During the March 1880 parliamentary election, Tonbridge was the scene of a riot. On the announcement of the results, several thousand people started to hurl stones and cobbles at each other in the High Street near the Rose and Crown Hotel. The county's Chief Constable Captain Ruskin, with over a hundred policemen, charged the crowds many times during the evening, only to end up as the target of the crowd, who started hurling stones and cobbles at them instead of each other. Many people, including twelve policemen, were seriously injured before the crowd finally dispersed at midnight.

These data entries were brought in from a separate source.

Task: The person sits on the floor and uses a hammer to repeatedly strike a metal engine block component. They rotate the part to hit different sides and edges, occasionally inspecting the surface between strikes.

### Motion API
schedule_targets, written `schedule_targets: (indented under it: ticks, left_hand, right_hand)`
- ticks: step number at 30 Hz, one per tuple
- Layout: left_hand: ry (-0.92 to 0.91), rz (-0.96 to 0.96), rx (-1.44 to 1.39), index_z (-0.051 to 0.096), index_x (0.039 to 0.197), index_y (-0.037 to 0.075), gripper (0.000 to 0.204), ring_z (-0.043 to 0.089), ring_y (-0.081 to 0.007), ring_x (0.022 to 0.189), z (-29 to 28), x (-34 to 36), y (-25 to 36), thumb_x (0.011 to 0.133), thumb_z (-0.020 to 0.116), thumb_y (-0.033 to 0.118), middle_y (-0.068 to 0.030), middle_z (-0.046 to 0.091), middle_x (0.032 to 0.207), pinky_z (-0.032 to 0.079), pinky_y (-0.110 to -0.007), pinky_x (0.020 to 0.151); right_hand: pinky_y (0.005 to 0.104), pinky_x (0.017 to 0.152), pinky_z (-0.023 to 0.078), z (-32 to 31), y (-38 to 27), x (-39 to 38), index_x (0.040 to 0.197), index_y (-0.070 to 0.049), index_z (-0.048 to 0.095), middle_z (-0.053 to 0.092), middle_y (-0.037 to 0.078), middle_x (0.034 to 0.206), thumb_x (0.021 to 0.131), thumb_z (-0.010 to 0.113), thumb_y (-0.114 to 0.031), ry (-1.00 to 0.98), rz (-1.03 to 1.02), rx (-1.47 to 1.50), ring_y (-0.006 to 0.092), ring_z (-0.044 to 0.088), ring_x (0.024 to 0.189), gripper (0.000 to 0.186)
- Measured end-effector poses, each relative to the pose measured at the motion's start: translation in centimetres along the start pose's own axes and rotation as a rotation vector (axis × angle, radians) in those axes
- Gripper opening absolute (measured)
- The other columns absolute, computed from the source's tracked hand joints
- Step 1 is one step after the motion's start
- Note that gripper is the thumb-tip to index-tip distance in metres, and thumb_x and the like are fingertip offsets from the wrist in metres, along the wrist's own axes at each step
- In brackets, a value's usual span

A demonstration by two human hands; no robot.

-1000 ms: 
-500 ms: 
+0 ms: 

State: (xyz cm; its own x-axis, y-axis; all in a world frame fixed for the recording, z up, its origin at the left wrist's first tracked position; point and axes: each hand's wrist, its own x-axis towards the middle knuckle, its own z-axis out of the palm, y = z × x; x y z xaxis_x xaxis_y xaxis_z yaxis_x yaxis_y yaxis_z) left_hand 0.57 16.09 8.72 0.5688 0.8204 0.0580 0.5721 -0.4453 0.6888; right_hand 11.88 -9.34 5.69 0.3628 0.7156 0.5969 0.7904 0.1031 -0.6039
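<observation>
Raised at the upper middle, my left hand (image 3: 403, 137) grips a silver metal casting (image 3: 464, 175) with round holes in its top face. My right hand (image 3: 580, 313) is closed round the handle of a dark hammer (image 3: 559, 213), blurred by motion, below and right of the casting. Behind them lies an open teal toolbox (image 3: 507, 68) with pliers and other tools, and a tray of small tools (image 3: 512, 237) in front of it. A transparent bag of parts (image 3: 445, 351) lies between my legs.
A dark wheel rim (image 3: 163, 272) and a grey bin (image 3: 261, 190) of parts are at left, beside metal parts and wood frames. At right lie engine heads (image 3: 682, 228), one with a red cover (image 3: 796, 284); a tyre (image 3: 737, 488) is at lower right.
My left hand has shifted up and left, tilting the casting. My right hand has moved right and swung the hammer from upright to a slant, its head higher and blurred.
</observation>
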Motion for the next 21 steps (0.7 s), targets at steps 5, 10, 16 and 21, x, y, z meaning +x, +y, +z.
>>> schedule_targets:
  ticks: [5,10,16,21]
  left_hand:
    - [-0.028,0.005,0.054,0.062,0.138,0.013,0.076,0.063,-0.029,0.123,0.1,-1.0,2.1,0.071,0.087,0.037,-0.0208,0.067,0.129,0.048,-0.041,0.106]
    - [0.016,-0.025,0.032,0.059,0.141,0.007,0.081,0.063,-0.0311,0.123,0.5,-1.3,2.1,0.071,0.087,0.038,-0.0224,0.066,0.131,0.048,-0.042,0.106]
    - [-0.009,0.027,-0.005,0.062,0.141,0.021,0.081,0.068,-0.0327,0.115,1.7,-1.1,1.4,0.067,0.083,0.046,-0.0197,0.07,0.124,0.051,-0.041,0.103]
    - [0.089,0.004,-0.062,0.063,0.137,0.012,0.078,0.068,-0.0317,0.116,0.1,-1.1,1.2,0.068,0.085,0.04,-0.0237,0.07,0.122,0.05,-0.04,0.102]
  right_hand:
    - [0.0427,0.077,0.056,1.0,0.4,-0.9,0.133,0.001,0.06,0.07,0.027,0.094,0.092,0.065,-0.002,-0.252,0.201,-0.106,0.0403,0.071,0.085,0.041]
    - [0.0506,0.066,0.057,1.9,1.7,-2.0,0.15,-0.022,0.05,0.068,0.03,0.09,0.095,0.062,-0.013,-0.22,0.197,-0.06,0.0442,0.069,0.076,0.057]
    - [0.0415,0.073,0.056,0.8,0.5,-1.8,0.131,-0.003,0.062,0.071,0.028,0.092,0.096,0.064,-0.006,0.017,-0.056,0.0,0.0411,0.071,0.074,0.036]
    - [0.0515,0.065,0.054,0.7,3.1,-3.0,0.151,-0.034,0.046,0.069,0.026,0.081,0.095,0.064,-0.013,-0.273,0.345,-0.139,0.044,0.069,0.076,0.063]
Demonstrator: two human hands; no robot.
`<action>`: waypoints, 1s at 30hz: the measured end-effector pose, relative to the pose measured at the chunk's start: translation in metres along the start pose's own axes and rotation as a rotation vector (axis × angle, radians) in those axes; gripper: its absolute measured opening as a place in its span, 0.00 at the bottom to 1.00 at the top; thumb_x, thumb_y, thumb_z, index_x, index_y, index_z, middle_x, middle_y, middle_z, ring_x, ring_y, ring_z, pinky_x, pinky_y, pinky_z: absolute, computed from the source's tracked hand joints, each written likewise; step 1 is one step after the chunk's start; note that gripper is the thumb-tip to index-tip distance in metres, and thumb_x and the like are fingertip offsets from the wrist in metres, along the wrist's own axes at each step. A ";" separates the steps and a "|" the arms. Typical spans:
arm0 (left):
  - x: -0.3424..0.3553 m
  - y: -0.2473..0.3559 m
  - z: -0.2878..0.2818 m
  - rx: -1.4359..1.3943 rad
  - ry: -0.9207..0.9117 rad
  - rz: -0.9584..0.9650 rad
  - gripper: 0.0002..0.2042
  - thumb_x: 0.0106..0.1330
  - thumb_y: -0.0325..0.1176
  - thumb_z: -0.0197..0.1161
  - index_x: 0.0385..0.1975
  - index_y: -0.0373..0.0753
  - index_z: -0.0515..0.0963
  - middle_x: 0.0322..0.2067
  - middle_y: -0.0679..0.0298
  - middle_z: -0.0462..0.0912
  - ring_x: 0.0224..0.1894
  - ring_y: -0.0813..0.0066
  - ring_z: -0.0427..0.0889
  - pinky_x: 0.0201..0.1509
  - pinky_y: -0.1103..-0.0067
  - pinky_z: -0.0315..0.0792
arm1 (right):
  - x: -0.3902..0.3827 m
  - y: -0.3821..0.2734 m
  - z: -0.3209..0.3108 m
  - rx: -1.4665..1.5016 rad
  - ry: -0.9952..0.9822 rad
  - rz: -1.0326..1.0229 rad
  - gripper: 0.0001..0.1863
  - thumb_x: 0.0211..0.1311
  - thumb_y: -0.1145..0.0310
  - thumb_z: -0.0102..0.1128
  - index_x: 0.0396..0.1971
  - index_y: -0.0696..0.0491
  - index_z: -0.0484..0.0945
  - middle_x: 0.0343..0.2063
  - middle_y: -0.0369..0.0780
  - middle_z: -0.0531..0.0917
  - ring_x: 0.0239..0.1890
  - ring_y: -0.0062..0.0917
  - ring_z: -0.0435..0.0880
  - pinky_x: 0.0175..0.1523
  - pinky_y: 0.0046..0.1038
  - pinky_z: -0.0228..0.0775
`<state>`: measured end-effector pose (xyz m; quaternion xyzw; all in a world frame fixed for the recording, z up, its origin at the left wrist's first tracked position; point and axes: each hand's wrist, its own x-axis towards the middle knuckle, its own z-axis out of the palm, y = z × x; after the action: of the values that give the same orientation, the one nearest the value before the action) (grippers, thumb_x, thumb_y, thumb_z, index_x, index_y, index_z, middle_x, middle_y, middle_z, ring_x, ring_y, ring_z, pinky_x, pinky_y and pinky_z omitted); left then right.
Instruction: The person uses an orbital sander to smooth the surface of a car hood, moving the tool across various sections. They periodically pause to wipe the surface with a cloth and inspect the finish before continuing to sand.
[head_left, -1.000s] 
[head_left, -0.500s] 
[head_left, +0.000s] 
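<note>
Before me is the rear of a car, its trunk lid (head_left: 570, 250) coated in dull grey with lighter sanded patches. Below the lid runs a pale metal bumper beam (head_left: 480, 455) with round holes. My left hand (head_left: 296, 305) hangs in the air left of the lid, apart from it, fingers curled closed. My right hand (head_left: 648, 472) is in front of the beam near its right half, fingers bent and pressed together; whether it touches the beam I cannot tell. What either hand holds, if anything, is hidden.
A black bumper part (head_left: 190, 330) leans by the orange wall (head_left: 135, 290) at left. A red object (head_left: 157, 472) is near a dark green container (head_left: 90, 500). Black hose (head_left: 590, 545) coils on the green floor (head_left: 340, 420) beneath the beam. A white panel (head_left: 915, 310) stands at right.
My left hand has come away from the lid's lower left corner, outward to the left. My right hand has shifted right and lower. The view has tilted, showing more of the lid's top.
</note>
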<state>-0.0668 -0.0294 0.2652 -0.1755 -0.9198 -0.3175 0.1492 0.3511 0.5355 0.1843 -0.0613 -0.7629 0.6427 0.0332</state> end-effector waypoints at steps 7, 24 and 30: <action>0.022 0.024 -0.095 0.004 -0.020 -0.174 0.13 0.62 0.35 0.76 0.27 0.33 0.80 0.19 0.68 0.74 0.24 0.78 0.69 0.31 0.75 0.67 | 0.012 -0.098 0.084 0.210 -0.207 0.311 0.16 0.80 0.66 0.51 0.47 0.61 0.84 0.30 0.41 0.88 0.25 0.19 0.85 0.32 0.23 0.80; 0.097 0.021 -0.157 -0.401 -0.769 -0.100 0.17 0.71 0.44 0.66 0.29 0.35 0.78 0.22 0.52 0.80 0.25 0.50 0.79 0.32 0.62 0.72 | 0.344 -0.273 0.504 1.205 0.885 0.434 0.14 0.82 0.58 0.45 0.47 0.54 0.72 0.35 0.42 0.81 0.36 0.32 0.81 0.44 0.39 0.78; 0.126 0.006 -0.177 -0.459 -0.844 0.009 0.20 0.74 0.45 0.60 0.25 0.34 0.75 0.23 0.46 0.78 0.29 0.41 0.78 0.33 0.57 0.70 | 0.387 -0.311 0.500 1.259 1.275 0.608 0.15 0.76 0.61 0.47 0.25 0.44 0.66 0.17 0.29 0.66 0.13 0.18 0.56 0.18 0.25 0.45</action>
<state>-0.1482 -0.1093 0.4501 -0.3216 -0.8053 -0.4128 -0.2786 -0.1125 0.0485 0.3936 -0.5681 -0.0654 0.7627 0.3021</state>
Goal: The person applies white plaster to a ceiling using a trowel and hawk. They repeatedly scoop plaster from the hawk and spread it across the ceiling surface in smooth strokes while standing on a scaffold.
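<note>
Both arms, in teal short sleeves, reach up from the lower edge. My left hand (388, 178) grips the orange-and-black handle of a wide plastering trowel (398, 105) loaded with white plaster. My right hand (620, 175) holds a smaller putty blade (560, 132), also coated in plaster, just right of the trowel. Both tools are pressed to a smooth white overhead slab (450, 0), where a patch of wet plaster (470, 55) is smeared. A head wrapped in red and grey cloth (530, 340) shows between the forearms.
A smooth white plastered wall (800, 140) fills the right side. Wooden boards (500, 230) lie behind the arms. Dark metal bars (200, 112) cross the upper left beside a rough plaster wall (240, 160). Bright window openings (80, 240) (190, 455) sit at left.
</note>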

The United Kingdom's first speeding fine was handed out by Tonbridge Petty Sessions court in 1896. The guilty driver was a Mr Walter Arnold of East Peckham, who was fined one shilling for speeding at 8 mph in a 2 mph zone in Paddock Wood, in his Karl Benz powered car. Mr Arnold was apprehended by a policeman who had given chase on his bicycle.

During World War II a prisoner of war camp was built at the junction of Tudeley Lane and Pembury Road on land belonging to Somerhill House. It held German pilots who had been shot down, and captured Italian soldiers. After the war the camp was used as temporary housing for people made homeless by the Blitz. The site is now occupied by the Weald of Kent Girls' Grammar School.

Ruth Ellis, the last woman in the United Kingdom to be hanged, was married at the registry office in Tonbridge on 8 November 1950.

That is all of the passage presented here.